Posting ini lanjutan post sebelumnya. Untuk mendapatkan pemahaman yang lebih baik, sebaiknya bacalah posting sebelumnya terlebih dulu.
Kisah “mengharukan” yang terjadi pada Fettima menyangkut buku, tidak hanya sebatas itu. Ada kisah lain yang tak kalah mengharukan.
Seperti yang sudah saya ceritakan di post sebelumnya, Fettima sangat mencintai buku-bukunya, dan ia pun selalu merawat, menjaga, dan memelihara buku-bukunya dengan baik. Tiga bulan sekali, secara rutin, Fettima akan mengeluarkan buku-bukunya dari ruang perpustakaan untuk diangin-anginkan. Kegiatan itu sebagai bagian perawatan terhadap buku-buku yang disayanginya, agar buku-buku itu tidak lembab sehingga mudah rusak.
Nah, Minggu pagi itu, Fettima pun menjalankan kebiasaan rutinnya. Ia keluarkan koleksi bukunya yang luar biasa banyak dari ruang pepustakaan, kemudian dibawanya ke ruang tengah yang mendapat pantulan sinar matahari.
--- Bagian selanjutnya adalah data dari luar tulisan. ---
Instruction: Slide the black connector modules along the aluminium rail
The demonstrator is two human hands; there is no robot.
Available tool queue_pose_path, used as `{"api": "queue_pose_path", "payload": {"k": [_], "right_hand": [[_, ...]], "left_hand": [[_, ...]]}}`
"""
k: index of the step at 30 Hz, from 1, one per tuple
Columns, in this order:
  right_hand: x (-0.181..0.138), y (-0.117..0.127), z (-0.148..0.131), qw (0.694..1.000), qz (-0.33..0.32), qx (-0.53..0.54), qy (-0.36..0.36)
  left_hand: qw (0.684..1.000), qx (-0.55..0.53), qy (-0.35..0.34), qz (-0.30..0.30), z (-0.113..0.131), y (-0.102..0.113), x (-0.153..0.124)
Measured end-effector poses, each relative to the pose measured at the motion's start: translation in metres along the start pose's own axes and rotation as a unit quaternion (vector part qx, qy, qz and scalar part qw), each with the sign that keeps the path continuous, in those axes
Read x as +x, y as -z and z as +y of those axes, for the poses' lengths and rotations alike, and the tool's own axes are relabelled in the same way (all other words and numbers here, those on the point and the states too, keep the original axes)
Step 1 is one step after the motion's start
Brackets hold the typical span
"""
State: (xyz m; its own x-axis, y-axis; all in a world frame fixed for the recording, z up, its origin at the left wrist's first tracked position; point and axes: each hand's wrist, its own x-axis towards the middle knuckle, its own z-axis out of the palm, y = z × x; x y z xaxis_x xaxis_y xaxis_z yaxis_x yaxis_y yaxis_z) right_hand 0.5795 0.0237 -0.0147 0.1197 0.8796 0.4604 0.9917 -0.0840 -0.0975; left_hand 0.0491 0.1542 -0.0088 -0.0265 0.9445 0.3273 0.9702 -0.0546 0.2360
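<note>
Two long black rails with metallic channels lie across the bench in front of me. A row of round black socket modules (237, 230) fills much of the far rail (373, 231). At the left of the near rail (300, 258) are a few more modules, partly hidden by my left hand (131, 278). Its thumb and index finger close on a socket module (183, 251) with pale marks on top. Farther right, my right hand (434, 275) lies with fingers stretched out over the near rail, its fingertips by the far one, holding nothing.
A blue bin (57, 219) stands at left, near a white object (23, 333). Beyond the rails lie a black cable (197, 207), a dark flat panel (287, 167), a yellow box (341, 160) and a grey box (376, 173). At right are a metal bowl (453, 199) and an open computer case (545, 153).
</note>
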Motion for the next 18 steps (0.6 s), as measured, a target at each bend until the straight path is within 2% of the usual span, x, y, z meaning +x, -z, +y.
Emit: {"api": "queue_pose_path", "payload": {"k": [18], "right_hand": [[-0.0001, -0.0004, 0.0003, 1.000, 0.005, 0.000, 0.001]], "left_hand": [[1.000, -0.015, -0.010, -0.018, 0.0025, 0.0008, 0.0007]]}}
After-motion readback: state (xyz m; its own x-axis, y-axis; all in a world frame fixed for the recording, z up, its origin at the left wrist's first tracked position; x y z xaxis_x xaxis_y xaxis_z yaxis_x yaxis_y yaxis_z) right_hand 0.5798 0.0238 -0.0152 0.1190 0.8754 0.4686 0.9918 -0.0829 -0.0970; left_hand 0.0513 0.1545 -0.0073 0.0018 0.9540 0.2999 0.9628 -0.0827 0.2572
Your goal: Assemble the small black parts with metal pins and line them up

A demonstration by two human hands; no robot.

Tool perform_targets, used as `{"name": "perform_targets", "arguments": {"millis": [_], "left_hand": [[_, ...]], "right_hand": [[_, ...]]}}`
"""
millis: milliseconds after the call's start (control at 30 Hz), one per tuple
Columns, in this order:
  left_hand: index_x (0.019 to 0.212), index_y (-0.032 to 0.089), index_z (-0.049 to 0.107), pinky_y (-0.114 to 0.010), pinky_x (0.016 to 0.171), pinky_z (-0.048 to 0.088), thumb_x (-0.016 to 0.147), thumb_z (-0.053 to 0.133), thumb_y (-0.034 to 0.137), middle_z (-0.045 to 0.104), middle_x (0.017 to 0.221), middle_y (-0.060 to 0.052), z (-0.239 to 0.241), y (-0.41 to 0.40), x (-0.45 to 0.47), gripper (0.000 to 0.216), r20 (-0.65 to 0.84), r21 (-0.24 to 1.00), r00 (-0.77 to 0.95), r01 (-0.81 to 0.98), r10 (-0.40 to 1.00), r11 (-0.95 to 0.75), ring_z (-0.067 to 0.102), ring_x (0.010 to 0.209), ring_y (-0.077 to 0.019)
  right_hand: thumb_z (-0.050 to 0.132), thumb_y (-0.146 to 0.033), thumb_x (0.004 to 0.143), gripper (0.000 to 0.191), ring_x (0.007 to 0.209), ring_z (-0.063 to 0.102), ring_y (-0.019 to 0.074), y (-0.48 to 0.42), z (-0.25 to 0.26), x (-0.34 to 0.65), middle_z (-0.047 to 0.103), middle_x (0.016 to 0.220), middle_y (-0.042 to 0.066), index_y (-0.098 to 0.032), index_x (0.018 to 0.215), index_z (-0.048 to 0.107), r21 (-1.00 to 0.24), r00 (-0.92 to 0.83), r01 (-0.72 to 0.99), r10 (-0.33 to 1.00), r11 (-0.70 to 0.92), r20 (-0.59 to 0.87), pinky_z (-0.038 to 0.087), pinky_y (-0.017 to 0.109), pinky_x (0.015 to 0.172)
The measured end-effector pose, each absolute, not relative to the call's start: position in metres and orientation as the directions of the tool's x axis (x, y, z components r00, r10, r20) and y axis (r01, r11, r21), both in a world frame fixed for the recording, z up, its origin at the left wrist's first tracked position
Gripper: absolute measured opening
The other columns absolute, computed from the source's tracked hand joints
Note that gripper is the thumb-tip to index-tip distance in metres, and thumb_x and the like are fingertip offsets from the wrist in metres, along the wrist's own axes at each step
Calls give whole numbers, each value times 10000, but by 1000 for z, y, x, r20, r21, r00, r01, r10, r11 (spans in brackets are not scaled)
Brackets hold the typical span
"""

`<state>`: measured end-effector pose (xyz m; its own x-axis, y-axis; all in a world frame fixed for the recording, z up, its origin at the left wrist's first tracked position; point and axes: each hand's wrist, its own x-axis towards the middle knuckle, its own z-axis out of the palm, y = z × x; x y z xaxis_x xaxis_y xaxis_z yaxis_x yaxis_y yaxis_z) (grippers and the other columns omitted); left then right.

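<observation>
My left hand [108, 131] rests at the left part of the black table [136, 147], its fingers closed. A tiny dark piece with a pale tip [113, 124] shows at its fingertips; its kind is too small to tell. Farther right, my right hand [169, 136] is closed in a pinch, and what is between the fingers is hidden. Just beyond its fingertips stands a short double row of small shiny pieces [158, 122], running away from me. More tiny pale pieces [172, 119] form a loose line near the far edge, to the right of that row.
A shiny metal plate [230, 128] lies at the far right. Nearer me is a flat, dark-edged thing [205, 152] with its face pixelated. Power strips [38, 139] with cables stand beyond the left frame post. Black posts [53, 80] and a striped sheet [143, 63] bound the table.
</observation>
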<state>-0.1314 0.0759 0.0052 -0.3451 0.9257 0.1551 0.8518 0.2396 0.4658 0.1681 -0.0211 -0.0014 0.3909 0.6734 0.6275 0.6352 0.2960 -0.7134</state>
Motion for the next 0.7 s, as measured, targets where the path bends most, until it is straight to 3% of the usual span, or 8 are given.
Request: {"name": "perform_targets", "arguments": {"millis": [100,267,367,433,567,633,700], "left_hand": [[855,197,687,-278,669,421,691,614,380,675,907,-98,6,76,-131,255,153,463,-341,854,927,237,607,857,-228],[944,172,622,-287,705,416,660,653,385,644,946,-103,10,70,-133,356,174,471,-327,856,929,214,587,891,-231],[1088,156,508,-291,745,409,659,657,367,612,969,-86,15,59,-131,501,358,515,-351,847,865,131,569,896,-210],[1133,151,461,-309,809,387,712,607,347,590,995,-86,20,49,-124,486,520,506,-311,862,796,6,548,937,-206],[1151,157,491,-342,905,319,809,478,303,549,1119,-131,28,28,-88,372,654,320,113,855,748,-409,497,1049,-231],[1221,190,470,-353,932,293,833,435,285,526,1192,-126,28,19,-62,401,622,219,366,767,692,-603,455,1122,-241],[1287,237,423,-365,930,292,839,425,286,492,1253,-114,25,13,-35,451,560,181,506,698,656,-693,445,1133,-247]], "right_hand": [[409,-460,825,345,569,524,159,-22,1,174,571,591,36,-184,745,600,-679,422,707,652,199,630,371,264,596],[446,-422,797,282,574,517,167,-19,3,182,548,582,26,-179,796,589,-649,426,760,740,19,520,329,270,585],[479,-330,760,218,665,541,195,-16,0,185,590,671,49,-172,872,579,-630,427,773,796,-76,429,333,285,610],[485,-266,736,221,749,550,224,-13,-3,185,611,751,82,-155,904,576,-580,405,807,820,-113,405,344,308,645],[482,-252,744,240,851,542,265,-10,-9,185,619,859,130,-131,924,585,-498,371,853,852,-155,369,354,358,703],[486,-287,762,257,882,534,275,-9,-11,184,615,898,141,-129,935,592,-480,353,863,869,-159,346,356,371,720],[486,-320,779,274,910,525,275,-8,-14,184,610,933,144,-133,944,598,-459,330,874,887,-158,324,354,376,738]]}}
Sambil menunggu buku-bukunya “berjemur”, Fettima membersihkan ruang perpustakaan yang telah kosong. Biasanya acara rutin itu berjalan dengan baik. Tetapi hari itu suatu “malapetaka” yang tak terbayangkan terjadi.
Hari itu seorang familinya menikah, dan seluruh keluarga Fettima sudah berada di rumah si famili sejak kemarin. Fettima hampir lupa pada acara pernikahan familinya kalau saja adiknya tidak menelepon. Menjelang dhuhur, Fettima ditelepon dan diminta agar segera datang ke tempat resepsi. Maka Fettima pun segera berkemas. Ia harus segera datang ke acara resepsi itu. Bukan hanya untuk menghadiri resepsinya, tetapi juga untuk mambantu-bantu sebagai famili.
Tanpa menghiraukan buku-bukunya yang masih tertumpuk di ruang tengah, Fettima meninggalkan rumahnya untuk pergi ke acara resepsi familinya. Dia tidak merasakan firasat buruk apa pun, karena selama ini tak pernah ada kejadian buruk yang menimpa buku-buku yang dicintainya. Tetapi rupanya ia salah sangka….
Sore hari, saat Fettima masih sibuk di acara resepsi perkawinan familinya, hujan turun dengan lebat. Fettima tidak terlalu merisaukan, karena waktu itu memang sedang musim penghujan. Tetapi, malam harinya, ketika ia beserta keluarganya telah pulang kembali ke rumah, barulah Fettima tahu bahwa hujan yang tadi turun telah merenggut cinta terbesarnya dalam hidup.
Saat melangkah ke ruang tengah dan melihat buku-bukunya, Fettima menjerit histeris dan menangis melolong-lolong. Apa yang terjadi? Buku-bukunya yang masih tertumpuk di ruang tengah itu kini dalam keadaan basah-kuyup mengenaskan. Air ada di mana-mana, membasahi lantai, membasahi buku-bukunya, dan Fettima pun terduduk di depan buku-bukunya sambil menangis pilu.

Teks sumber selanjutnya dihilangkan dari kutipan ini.